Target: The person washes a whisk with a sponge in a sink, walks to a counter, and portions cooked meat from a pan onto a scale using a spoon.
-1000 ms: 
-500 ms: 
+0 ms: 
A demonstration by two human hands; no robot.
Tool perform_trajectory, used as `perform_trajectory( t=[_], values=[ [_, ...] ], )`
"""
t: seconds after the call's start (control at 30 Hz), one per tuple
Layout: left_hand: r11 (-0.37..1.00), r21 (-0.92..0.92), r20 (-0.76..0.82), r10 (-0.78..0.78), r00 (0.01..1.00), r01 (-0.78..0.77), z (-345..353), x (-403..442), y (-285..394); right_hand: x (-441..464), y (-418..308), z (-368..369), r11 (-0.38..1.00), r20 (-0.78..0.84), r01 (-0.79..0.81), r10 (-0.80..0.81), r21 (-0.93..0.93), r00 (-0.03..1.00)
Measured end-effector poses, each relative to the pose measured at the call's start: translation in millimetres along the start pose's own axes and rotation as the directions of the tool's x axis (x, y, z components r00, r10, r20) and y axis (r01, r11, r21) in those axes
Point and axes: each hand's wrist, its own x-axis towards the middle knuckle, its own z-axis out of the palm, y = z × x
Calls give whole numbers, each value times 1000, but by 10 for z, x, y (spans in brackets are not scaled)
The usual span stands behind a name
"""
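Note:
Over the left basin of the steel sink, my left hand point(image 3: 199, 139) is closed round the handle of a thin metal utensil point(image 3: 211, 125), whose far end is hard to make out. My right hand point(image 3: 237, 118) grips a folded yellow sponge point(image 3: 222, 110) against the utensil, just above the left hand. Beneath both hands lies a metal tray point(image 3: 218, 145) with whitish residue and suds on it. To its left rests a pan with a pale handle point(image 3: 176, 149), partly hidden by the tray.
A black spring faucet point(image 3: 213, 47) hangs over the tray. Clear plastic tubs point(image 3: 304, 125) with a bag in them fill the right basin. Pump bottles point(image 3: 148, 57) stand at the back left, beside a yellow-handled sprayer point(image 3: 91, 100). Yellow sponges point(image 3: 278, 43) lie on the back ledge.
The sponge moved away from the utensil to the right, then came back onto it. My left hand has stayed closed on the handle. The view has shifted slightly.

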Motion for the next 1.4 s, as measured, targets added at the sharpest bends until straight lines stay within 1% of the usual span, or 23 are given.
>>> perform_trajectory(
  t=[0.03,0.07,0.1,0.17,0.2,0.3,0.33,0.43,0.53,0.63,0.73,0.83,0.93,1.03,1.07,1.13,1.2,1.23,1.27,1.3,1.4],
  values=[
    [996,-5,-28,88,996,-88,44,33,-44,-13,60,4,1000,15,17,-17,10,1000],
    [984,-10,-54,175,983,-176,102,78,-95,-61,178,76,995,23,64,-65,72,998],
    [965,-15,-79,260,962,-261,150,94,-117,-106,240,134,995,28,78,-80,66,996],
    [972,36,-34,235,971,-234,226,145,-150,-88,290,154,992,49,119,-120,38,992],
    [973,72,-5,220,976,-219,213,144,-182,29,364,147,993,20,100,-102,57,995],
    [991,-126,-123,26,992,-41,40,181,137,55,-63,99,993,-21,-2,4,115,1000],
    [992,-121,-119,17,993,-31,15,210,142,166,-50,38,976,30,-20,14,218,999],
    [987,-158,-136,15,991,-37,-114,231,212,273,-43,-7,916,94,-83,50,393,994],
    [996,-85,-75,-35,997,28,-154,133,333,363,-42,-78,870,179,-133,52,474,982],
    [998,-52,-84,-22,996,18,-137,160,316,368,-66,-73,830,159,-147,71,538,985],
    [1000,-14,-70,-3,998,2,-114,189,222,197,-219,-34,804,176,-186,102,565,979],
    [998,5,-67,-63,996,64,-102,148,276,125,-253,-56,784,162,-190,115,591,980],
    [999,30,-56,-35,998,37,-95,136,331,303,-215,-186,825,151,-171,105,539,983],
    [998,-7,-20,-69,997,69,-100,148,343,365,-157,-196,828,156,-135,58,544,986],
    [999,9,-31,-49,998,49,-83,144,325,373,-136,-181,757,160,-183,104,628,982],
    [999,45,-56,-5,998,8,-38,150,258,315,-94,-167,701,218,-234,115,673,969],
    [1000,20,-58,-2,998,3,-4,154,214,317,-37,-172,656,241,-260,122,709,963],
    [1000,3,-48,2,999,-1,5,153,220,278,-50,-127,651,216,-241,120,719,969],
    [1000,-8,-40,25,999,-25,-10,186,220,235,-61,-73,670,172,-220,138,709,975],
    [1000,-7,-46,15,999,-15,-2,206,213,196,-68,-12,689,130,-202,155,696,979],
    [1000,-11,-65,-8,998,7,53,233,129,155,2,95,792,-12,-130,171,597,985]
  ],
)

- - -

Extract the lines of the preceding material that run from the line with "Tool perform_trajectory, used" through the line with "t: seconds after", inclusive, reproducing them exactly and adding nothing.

[Result for this task]
Tool perform_trajectory, used as `perform_trajectory( t=[_], values=[ [_, ...] ], )`
"""
t: seconds after the call's start (control at 30 Hz), one per tuple

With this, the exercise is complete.